Interest will be computed on the basis of a 360 day year
comprised of twelve 30 day months.
The
interest so payable, and punctually paid or duly provided for, on
any Interest Payment Date will, as provided in such Indenture, be
paid to the Person in whose name this Security (or one or more
Predecessor Securities) is registered at the close of business on
the Regular Record Date for such interest, which shall be the
fifteenth calendar day (whether or not a Business Day), immediately
preceding such Interest Payment Date. In the event that any
Interest
Payment Date is
not a Business Day, interest shall be paid on the next Business Day
without any interest or other payment due to the delay.

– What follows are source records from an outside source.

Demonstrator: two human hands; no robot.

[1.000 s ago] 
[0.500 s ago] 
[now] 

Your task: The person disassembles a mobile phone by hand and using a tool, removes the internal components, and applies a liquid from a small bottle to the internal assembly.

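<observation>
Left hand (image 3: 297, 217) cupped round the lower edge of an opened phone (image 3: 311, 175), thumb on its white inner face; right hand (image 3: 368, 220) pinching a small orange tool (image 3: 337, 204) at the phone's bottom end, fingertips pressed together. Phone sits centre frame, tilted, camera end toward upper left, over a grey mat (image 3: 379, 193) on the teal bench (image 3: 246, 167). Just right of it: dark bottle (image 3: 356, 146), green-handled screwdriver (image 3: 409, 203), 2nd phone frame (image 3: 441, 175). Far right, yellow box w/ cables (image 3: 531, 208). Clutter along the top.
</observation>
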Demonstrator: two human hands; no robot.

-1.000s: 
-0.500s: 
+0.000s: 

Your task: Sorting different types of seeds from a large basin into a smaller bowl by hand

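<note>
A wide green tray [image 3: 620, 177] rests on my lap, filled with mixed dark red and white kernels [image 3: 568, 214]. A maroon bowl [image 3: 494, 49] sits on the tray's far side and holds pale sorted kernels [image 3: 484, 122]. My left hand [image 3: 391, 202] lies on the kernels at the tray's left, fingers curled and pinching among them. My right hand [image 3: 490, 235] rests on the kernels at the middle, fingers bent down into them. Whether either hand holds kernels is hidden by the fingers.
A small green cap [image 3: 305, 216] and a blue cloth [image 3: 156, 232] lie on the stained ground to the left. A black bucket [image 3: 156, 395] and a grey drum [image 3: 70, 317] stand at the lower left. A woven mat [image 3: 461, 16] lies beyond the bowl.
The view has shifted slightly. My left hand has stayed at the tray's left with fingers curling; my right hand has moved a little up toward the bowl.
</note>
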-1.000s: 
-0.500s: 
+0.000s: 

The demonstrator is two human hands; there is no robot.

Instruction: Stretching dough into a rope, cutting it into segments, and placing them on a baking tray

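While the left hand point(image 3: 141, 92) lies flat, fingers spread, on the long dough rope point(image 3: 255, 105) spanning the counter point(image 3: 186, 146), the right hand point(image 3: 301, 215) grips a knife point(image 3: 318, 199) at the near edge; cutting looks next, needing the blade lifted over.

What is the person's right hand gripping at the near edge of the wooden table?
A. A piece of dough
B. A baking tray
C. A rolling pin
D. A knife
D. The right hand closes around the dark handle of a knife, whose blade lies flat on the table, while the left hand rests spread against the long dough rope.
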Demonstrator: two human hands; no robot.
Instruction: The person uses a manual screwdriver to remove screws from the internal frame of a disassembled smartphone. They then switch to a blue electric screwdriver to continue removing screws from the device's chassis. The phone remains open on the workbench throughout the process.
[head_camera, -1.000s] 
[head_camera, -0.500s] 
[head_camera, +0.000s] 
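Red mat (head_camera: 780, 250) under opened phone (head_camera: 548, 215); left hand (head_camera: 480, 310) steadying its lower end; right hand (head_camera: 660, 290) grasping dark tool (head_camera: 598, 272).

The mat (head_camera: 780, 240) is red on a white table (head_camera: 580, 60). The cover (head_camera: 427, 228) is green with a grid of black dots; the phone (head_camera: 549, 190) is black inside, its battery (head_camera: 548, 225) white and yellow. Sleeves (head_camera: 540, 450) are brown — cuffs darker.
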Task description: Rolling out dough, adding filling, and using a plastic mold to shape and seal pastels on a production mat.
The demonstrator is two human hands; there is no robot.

Any such
interest not so punctually paid or duly provided for will forthwith
cease to be payable to the Holder on such Regular Record Date and
may either be paid to the Person in whose name this Security (or
one or more Predecessor Securities) is registered at the close of
business on a subsequent record date for the payment of such
defaulted interest to be fixed by the Trustee, notice whereof shall
be given to Holders of Securities not less than 10 days prior
to such subsequent record date, or be paid at any time in any other
lawful manner not inconsistent with the requirements of any
securities exchange on which the Securities may be listed, and upon
such notice as may be required by such exchange, all as more fully
provided in said Indenture. Payment of the principal of and
interest on this Security will be made at the office or agency of
the Company maintained for that purpose in The City of New York, in
such coin or currency of the United States of America as at the
time of payment is legal tender for payment of public and private
debts; provided, however, that at the option of the Company
payment of interest may be made by check mailed to the address of
the Person entitled thereto as such address shall appear in the
Security Register. If this Security is a Global Security, then
notwithstanding the foregoing, each such payment will be made in
accordance with the procedures of the Depositary as then in
effect.
Reference
is hereby made to the further provisions of this Security set forth
on the reverse hereof, which further provisions shall for all
purposes have the same effect as if set forth at this
place.
Unless
the certificate of authentication hereon has been executed by the
Trustee referred to on the reverse hereof by manual signature, this
Security shall not be entitled to any benefit under the Indenture
or be valid or obligatory for any purpose.
2
IN
WITNESS WHEREOF, the Company has caused this instrument to be duly
executed under its corporate seal.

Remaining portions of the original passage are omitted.